_Aim of the task_
Every line holding the word "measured" should be copied from the material.
______________________________
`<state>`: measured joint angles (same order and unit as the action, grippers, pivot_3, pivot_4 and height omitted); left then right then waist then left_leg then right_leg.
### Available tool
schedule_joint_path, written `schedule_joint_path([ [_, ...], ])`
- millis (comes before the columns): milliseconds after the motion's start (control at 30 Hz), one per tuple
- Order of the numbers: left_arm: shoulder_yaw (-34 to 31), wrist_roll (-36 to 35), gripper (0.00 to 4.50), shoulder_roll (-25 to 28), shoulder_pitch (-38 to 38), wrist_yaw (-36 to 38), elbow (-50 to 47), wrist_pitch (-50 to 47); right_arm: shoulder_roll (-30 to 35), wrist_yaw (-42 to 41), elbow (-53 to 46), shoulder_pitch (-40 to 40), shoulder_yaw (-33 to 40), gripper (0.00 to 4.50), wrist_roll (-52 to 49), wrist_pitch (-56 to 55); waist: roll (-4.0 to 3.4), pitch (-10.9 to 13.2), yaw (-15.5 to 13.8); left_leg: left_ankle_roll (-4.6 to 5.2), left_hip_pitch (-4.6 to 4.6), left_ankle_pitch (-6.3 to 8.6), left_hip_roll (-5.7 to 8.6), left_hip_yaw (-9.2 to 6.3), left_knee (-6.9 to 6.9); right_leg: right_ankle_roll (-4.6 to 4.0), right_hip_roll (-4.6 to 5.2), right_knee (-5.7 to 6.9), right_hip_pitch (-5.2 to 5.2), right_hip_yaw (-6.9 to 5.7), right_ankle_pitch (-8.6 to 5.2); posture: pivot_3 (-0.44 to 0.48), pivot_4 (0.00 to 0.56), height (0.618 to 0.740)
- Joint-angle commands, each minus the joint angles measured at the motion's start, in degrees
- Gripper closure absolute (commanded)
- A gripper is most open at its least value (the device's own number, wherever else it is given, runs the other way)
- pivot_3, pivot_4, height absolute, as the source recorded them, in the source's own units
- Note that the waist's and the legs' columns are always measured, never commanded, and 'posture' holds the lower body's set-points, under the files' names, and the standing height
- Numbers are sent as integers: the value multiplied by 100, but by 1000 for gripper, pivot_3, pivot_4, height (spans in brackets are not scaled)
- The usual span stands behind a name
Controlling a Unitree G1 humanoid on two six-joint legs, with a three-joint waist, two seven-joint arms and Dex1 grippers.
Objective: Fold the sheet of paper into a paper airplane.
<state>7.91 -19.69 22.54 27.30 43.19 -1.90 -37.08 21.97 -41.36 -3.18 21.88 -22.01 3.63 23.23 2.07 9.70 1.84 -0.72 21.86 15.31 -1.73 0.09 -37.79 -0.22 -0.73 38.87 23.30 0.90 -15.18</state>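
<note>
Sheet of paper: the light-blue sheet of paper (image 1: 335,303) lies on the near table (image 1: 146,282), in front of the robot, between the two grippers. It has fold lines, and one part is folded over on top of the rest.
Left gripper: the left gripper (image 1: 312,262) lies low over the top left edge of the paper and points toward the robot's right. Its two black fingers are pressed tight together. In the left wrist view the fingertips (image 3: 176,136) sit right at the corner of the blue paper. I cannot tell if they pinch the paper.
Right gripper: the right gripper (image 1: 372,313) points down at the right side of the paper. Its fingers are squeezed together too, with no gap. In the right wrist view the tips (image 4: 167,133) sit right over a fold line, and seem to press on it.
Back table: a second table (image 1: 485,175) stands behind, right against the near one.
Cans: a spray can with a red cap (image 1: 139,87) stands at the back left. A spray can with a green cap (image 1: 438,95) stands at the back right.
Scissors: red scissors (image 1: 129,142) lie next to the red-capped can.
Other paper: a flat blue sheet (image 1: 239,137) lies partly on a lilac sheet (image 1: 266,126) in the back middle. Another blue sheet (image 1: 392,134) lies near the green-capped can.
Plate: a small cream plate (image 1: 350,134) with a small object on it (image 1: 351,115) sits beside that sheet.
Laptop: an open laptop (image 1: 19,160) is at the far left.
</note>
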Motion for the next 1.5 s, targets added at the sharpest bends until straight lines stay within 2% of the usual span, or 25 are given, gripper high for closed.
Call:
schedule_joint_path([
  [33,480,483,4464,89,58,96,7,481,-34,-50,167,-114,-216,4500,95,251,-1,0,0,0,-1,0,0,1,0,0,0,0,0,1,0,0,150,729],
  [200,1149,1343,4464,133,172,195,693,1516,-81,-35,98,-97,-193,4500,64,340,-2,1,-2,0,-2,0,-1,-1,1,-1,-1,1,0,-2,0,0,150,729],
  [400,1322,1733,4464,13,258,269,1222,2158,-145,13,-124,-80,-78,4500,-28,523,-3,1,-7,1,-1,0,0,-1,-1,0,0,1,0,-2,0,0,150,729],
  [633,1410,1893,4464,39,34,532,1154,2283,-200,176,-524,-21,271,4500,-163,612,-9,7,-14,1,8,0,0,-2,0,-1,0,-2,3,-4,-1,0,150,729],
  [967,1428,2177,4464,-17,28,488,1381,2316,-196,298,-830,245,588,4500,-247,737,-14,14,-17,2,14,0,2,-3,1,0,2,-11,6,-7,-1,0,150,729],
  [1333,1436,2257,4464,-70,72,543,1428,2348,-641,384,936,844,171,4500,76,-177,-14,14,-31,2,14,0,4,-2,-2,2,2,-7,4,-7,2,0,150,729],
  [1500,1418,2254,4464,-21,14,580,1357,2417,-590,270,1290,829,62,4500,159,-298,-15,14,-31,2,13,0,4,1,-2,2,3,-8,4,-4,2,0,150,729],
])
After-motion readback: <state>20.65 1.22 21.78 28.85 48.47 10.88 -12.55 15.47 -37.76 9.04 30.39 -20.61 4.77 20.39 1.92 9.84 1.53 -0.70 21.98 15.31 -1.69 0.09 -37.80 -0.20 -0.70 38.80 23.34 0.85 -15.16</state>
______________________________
_Exercise solution_
`<state>`: measured joint angles (same order and unit as the action, grippers, pivot_3, pivot_4 and height omitted); left then right then waist then left_leg then right_leg.
- Joint-angle commands, each minus the joint angles measured at the motion's start, in degrees
- Note that the waist's and the legs' columns are always measured, never commanded, and 'posture' holds the lower body's set-points, under the files' names, and the standing height

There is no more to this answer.